While the consortium has the tools to breed the species through in vitro fertilization of a surrogate southern white rhino — a closely related subspecies with a population that outnumbers all other rhino species combined — because the remaining northern white rhinos are descendants of decades of captive breeding participants, there are concerns that they lack the genetic diversity to sustain a population.
“If you want to introduce these individuals to the wild, they should have a wide variety of genes to fight against diseases, environmental factors, so they should not be in a breeding group. That should be a healthy genetic population, but it’s a quite holistic approach, which will take maybe decades to fulfill,” Dr. Thomas Hildebrandt, project head at BioRescue, head of the department of reproduction management of the Leibniz Institute for Zoo and Wildlife Research, and member of the scientific advisory board of Colossal Biosciences, told PBS News.
Partnering with the BioRescue consortium, the Colossal Foundation is bringing the fundamentals of genetic rescue and the same gene editing techniques it uses in its de-extinction projects to confer a newfound genetic diversity into the living cells of the northern white rhino.

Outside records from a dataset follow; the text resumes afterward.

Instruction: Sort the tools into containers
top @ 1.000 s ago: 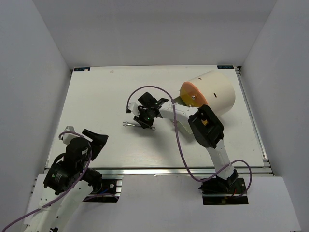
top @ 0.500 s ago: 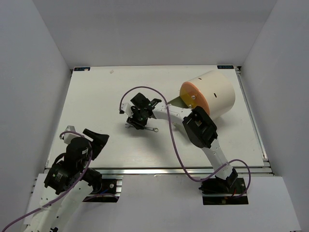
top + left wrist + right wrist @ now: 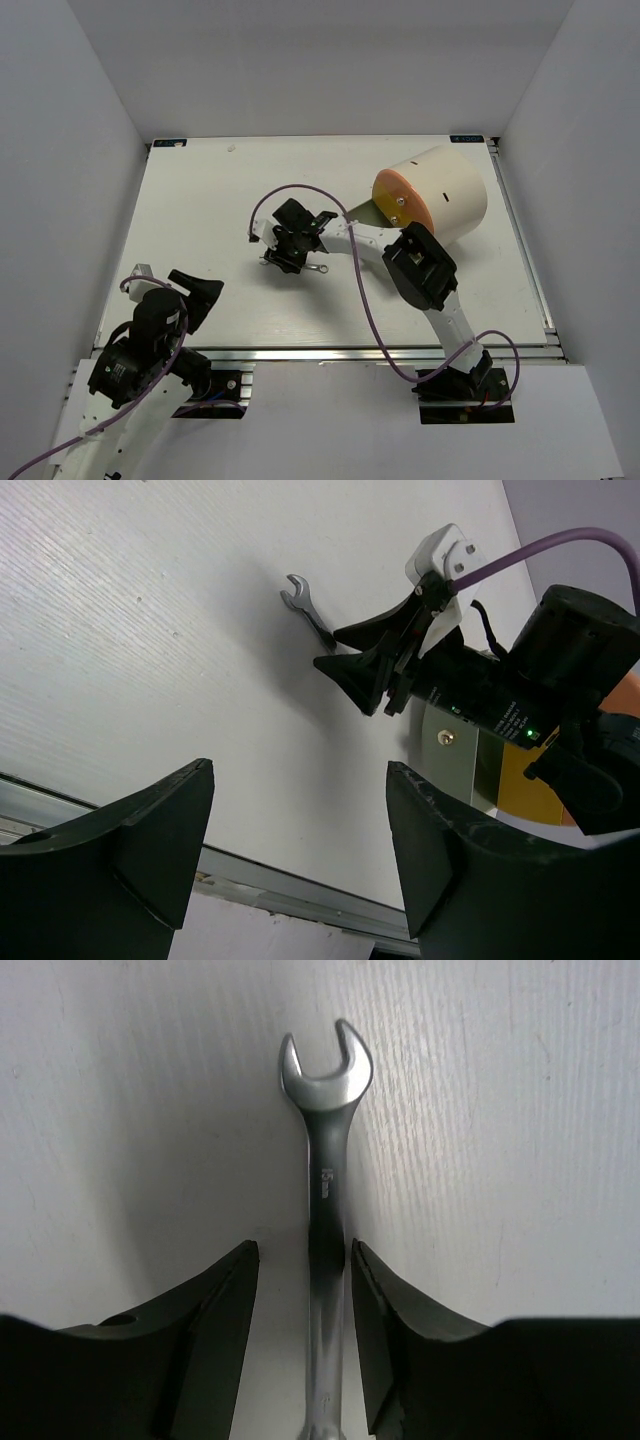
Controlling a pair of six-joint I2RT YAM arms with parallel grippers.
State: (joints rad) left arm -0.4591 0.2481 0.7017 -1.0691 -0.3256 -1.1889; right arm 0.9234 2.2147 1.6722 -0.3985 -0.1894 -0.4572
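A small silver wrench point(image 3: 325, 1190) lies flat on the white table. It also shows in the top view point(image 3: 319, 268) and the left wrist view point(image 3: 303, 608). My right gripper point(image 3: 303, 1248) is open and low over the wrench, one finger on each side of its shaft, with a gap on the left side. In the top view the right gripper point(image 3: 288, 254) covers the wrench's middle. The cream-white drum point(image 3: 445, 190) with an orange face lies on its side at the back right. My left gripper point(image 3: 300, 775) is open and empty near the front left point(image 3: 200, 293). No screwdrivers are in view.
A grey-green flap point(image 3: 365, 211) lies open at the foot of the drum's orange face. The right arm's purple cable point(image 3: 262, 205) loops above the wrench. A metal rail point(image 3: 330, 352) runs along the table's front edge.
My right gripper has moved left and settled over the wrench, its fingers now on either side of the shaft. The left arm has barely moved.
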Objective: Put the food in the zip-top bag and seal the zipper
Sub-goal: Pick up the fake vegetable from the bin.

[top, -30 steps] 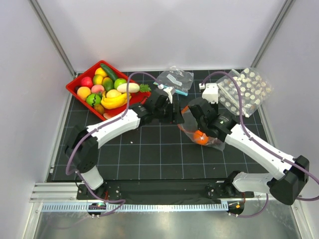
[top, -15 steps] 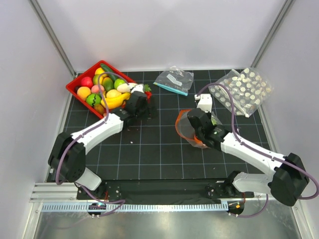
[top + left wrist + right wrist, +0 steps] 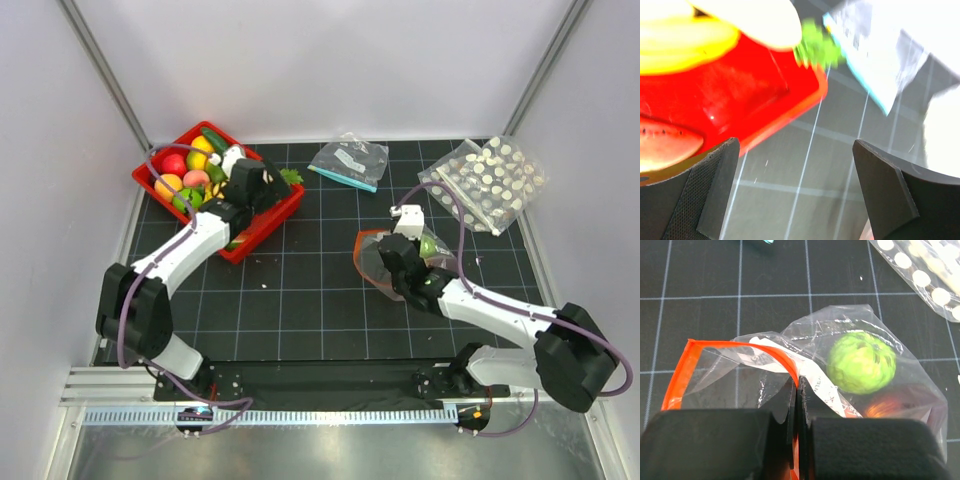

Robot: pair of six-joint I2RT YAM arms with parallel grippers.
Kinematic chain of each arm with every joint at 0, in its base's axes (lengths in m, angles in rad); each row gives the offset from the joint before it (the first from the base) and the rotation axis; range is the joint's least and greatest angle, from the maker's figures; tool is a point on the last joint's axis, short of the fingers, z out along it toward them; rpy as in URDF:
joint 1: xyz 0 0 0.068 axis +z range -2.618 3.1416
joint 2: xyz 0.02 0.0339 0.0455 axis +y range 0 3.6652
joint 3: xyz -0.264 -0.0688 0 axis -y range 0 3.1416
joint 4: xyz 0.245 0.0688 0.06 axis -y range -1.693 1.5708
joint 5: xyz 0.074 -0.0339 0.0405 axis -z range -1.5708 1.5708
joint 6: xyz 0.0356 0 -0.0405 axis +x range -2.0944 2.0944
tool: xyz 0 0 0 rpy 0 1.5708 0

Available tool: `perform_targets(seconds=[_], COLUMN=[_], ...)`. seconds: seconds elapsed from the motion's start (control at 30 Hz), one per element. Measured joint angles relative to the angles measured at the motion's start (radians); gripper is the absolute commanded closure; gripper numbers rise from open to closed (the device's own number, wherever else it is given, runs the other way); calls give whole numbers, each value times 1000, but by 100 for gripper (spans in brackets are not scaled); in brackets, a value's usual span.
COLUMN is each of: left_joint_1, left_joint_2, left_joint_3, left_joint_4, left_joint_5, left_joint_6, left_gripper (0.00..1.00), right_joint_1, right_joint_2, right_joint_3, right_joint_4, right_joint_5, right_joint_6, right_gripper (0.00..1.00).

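Pinching crinkly bag (image 3: pixel 805 337), bumpy round lime (image 3: pixel 861 362)

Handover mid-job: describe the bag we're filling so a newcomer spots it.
On the black mat, right of the red tray, lies the clear bag pinched by the right gripper. Unlike the teal-strip bag and white-dotted bag, it has an orange-red zipper and a green fruit inside.
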Motion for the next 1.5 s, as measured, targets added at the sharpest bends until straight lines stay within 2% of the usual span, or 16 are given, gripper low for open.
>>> perform_targets(seconds=[0.23,0.43,0.67,1.2,1.3,1.33,1.4,1.43,1.5], left_joint_1=[94,104,105,111,114,118,128,135,151], left_joint_2=[20,71,146,361,406,420,440,446,455], left_joint_3=[-15,-57,-109,-15,14,22,28,28,28], left_joint_4=[131,282,425,489,495,504,533,547,581], left_joint_5=[-63,-89,-114,-149,-147,-144,-129,-117,-90], left_joint_6=[-189,-325,-475,-636,-652,-655,-664,-668,-666], left_gripper=[0,0,7,12,30,43,60,77,85], right_joint_1=[0,0,0,0,0,0,0,0,0], right_joint_2=[-53,-53,-53,-53,-53,-53,-53,-53,-53], right_joint_3=[-58,-58,-59,-59,-59,-59,-60,-60,-60], right_joint_4=[55,71,83,82,82,82,82,82,82], right_joint_5=[2,3,6,13,17,18,18,18,18], right_joint_6=[-2,-3,-4,-4,-4,-4,-4,-4,-4], right_gripper=[99,99,99,99,99,99,99,99,99])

The Colossal Foundation plans to pinpoint any of the species’ missing advantageous genes by sequencing a global historical catalog of its skin, bones, and preserved tissue. It can then reintroduce these genes into the northern white rhino’s live cell line to produce genetically diverse embryos.
The foundation will also conduct a population study of the southern white rhino to identify key aspects of a healthy population. This ensures that if the species were to transition to the wild, it would be equipped with the natural behaviors necessary for survival.
“We’re very honored to be BioRescue’s genetic rescue partner and thus have the opportunity to help save the northern white rhino, as well as other iconic keystone species from the brink of extinction,” Lamm said.
“At Colossal, we’re passionate about species preservation and as part of our larger de-extinction work, we want to leverage our techniques and toolkit for conservation. We are creating tools that will allow us to heal what has been lost and restore ecosystems that will be sustainable for future generations.”